* **WORK TASK**:
Line by line, restate the listing below without any change.

╭──

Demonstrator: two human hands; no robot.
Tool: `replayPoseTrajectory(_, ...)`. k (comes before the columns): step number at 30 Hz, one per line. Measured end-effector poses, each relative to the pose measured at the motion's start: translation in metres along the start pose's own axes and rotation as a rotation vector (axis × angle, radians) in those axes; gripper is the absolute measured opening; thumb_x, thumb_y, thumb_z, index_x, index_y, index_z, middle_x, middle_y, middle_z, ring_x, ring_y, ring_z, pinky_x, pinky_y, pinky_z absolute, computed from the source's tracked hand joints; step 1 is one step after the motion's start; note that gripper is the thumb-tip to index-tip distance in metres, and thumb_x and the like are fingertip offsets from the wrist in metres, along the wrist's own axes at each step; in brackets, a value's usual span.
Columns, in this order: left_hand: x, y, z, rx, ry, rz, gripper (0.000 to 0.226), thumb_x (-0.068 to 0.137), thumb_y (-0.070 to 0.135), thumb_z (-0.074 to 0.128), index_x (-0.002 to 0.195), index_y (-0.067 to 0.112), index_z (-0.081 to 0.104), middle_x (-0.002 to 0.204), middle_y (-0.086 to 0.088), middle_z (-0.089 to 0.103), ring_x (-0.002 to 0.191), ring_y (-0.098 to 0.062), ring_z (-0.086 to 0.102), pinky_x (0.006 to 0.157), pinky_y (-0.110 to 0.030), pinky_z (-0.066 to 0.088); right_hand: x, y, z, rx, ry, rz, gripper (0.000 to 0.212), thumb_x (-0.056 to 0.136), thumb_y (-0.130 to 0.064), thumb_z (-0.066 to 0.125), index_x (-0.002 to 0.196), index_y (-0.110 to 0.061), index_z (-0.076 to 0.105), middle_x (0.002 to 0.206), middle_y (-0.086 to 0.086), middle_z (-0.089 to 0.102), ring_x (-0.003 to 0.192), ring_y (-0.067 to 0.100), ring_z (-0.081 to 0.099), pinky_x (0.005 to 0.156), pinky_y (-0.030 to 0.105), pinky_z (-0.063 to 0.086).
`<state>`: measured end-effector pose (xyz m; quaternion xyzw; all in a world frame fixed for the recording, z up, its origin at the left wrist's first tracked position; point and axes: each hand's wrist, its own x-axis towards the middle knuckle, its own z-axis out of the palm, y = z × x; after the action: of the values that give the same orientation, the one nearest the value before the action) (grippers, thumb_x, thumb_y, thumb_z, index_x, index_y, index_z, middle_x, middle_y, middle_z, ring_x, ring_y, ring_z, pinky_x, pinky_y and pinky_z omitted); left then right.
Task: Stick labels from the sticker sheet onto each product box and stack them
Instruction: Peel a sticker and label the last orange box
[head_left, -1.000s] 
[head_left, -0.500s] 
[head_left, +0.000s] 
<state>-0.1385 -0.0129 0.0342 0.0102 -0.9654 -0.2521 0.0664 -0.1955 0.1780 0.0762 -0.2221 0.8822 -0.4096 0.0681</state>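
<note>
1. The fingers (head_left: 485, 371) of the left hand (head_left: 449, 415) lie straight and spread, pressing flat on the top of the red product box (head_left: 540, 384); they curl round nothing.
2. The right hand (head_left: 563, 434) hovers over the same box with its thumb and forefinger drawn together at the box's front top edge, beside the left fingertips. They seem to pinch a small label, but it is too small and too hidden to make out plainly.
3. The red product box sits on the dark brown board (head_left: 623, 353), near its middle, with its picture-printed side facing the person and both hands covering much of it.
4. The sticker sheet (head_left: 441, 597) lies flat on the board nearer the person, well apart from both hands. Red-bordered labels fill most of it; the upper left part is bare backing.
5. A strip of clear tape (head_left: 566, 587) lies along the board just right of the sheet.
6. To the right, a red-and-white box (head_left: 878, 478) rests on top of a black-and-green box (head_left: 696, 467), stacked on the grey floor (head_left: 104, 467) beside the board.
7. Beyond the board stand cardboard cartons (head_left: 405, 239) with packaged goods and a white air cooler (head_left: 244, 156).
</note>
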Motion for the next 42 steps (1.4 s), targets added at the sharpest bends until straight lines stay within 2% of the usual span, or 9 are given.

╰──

* **RESPONSE TO THE TASK**:
Demonstrator: two human hands; no robot.
Tool: `replayPoseTrajectory(_, ...)`. k (comes before the columns): step number at 30 Hz, one per line. Measured end-effector poses, each relative to the pose measured at the motion's start: translation in metres along the start pose's own axes and rotation as a rotation vector (axis × angle, radians) in those axes; gripper is the absolute measured opening; thumb_x, thumb_y, thumb_z, index_x, index_y, index_z, middle_x, middle_y, middle_z, ring_x, ring_y, ring_z, pinky_x, pinky_y, pinky_z absolute, computed from the source's tracked hand joints; step 1 is one step after the motion's start; note that gripper is the thumb-tip to index-tip distance in metres, and thumb_x and the like are fingertip offsets from the wrist in metres, along the wrist's own axes at each step; in brackets, a value's usual span.
Columns, in this order: left_hand: x, y, z, rx, ry, rz, gripper (0.000 to 0.226), thumb_x (-0.068 to 0.137), thumb_y (-0.070 to 0.135), thumb_z (-0.074 to 0.128), index_x (-0.002 to 0.195), index_y (-0.067 to 0.112), index_z (-0.081 to 0.104), middle_x (-0.002 to 0.204), middle_y (-0.086 to 0.088), middle_z (-0.089 to 0.103), ring_x (-0.002 to 0.191), ring_y (-0.098 to 0.062), ring_z (-0.086 to 0.102), pinky_x (0.006 to 0.157), pinky_y (-0.110 to 0.030), pinky_z (-0.066 to 0.088); right_hand: x, y, z, rx, ry, rz, gripper (0.000 to 0.212), thumb_x (-0.056 to 0.136), thumb_y (-0.130 to 0.064), thumb_z (-0.066 to 0.125), index_x (-0.002 to 0.196), index_y (-0.110 to 0.061), index_z (-0.076 to 0.105), middle_x (0.002 to 0.206), middle_y (-0.086 to 0.086), middle_z (-0.089 to 0.102), ring_x (-0.003 to 0.192), ring_y (-0.067 to 0.100), ring_z (-0.081 to 0.099), pinky_x (0.005 to 0.156), pinky_y (-0.030 to 0.105), pinky_z (-0.063 to 0.086).
`<state>`: measured end-effector pose (xyz m; quaternion xyzw; all in a world frame fixed for the recording, z up, its origin at the left wrist's first tracked position; point and axes: each hand's wrist, its own x-axis towards the middle knuckle, its own z-axis out of the palm, y = z × x; after the action: of the values that give the same orientation, the one nearest the value before the action) (grippers, thumb_x, thumb_y, thumb_z, index_x, index_y, index_z, middle_x, middle_y, middle_z, ring_x, ring_y, ring_z, pinky_x, pinky_y and pinky_z omitted); left then right.
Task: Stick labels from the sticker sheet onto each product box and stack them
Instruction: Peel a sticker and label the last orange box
[head_left, -1.000s] 
[head_left, -0.500s] 
[head_left, +0.000s] 
<state>-0.1385 -0.0129 0.0342 0.0102 -0.9654 -0.2521 0.0664 -0.1955 0.1780 0.0762 -0.2221 0.8822 -0.4096 0.0681</state>
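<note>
1. The fingers (head_left: 485, 371) of the left hand (head_left: 449, 415) lie straight and spread, pressing flat on the top of the red product box (head_left: 540, 384); they curl round nothing.
2. The right hand (head_left: 563, 434) hovers over the same box with its thumb and forefinger drawn together at the box's front top edge, beside the left fingertips. They seem to pinch a small label, but it is too small and too hidden to make out plainly.
3. The red product box sits on the dark brown board (head_left: 623, 353), near its middle, with its picture-printed side facing the person and both hands covering much of it.
4. The sticker sheet (head_left: 441, 597) lies flat on the board nearer the person, well apart from both hands. Red-bordered labels fill most of it; the upper left part is bare backing.
5. A strip of clear tape (head_left: 566, 587) lies along the board just right of the sheet.
6. To the right, a red-and-white box (head_left: 878, 478) rests on top of a black-and-green box (head_left: 696, 467), stacked on the grey floor (head_left: 104, 467) beside the board.
7. Beyond the board stand cardboard cartons (head_left: 405, 239) with packaged goods and a white air cooler (head_left: 244, 156).
</note>
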Motion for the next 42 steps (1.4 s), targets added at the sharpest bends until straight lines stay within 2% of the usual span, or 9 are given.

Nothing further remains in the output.